(Records to use Opens)
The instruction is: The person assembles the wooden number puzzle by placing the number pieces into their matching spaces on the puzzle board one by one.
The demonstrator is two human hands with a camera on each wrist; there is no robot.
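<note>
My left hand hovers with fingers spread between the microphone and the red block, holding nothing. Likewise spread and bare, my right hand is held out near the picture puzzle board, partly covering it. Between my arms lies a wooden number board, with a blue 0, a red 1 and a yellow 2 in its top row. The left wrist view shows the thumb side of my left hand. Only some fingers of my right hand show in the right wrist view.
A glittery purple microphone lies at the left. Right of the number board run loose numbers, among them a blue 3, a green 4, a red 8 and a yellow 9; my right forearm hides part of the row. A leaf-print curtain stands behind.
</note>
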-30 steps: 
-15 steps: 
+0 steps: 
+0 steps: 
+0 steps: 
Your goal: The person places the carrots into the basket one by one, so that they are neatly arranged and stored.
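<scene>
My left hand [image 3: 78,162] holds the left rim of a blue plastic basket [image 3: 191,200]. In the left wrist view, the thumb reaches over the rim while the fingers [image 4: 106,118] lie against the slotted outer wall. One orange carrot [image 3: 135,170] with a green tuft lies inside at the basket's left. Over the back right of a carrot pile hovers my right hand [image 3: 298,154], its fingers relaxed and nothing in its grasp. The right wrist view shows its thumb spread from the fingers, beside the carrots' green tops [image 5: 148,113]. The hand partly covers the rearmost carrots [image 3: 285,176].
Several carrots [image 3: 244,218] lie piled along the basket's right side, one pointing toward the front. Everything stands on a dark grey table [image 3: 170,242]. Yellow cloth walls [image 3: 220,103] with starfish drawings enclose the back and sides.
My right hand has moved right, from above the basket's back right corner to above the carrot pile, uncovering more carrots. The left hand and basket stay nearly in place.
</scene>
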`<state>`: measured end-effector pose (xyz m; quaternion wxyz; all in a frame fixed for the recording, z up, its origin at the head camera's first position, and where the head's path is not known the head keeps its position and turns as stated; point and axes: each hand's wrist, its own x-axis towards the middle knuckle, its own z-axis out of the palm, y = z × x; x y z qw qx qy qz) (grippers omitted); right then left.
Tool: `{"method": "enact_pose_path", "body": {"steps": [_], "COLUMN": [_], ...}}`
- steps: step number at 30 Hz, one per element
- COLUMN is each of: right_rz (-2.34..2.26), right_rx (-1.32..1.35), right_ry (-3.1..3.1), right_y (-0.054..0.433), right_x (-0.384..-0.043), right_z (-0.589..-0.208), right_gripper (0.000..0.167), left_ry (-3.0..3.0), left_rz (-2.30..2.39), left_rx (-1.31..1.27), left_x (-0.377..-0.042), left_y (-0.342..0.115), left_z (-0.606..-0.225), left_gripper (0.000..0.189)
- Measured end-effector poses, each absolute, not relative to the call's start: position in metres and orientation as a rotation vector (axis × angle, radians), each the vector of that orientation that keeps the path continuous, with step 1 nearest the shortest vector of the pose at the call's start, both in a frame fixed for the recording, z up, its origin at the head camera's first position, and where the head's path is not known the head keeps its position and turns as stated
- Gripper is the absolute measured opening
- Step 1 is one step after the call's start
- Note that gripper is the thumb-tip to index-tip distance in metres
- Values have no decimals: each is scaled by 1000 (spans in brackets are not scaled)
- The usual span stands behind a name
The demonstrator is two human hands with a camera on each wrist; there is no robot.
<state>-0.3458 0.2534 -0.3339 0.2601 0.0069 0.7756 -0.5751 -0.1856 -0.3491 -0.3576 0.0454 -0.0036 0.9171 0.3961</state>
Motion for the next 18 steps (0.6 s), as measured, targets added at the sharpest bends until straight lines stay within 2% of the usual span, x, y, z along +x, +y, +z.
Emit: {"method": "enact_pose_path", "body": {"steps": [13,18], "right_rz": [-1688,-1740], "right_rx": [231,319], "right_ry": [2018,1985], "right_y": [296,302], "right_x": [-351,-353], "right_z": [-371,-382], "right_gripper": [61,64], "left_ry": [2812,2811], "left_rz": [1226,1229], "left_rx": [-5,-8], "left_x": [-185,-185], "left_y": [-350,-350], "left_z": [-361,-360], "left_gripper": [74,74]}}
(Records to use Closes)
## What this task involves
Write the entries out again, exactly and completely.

## Exercise result
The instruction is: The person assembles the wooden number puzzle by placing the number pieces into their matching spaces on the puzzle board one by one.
The demonstrator is two human hands with a camera on each wrist; there is no robot.
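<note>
My left hand hovers with fingers spread between the microphone and the red block, holding nothing. Likewise spread and bare, my right hand is held out near the picture puzzle board, partly covering it. Between my arms lies a wooden number board, with a blue 0, a red 1 and a yellow 2 in its top row. The left wrist view shows the thumb side of my left hand. Only some fingers of my right hand show in the right wrist view.
A glittery purple microphone lies at the left. Right of the number board run loose numbers, among them a blue 3, a green 4, a red 8 and a yellow 9; my right forearm hides part of the row. A leaf-print curtain stands behind.
</note>
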-30 steps: 
-15 steps: 
+0 steps: 
+0 steps: 
+0 steps: 
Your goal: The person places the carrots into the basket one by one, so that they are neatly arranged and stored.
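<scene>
My left hand [image 3: 78,162] holds the left rim of a blue plastic basket [image 3: 191,200]. In the left wrist view, the thumb reaches over the rim while the fingers [image 4: 106,118] lie against the slotted outer wall. One orange carrot [image 3: 135,170] with a green tuft lies inside at the basket's left. Over the back right of a carrot pile hovers my right hand [image 3: 298,154], its fingers relaxed and nothing in its grasp. The right wrist view shows its thumb spread from the fingers, beside the carrots' green tops [image 5: 148,113]. The hand partly covers the rearmost carrots [image 3: 285,176].
Several carrots [image 3: 244,218] lie piled along the basket's right side, one pointing toward the front. Everything stands on a dark grey table [image 3: 170,242]. Yellow cloth walls [image 3: 220,103] with starfish drawings enclose the back and sides.
My right hand has moved right, from above the basket's back right corner to above the carrot pile, uncovering more carrots. The left hand and basket stay nearly in place.
</scene>
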`<state>`: measured end-effector pose (xyz m; quaternion wxyz; all in a frame fixed for the recording, z up, its origin at the head camera's first position, and where the head's path is not known the head keeps its position and turns as stated; point and axes: each hand's wrist, its own x-axis towards the middle knuckle, its own z-axis out of the palm, y = z × x; x y z qw qx qy qz) (grippers omitted); right then left.
Tool: `{"method": "enact_pose_path", "body": {"steps": [_], "COLUMN": [_], ...}}`
- steps: step number at 30 Hz, one per element
- COLUMN is each of: right_rz (-2.34..2.26), right_rx (-1.32..1.35), right_ry (-3.1..3.1), right_y (-0.054..0.433), right_x (-0.384..-0.043), right_z (-0.589..-0.208), right_gripper (0.000..0.167), left_ry (-3.0..3.0), left_rz (-2.30..2.39), left_rx (-1.31..1.27), left_x (-0.377..-0.042), left_y (-0.342..0.115), left_z (-0.606..-0.225), left_gripper (0.000..0.189)
- Measured end-effector poses, each absolute, not relative to the call's start: position in metres and orientation as a rotation vector (axis × angle, radians), each the vector of that orientation that keeps the path continuous, with step 1 nearest the shortest vector of the pose at the call's start, both in a frame fixed for the recording, z up, its origin at the head camera's first position, and where the head's path is not known the head keeps its position and turns as stated
- Gripper is the absolute measured opening
- Step 1 is one step after the call's start
- Note that gripper is the thumb-tip to index-tip distance in metres
- Values have no decimals: each is scaled by 1000 (spans in brackets are not scaled)
- The usual span stands behind a name
The demonstrator is two human hands with a camera on each wrist; there is no robot.
<state>-0.3458 0.2534 -0.3339 0.2601 0.0069 0.7756 -0.5751 -0.1856 -0.3491 -0.3576 0.0454 -0.0036 0.9171 0.3961</state>
Motion for the next 18 steps (0.6 s), as measured, targets added at the sharpest bends until straight lines stay within 2% of the usual span, x, y, z along +x, +y, +z.
Emit: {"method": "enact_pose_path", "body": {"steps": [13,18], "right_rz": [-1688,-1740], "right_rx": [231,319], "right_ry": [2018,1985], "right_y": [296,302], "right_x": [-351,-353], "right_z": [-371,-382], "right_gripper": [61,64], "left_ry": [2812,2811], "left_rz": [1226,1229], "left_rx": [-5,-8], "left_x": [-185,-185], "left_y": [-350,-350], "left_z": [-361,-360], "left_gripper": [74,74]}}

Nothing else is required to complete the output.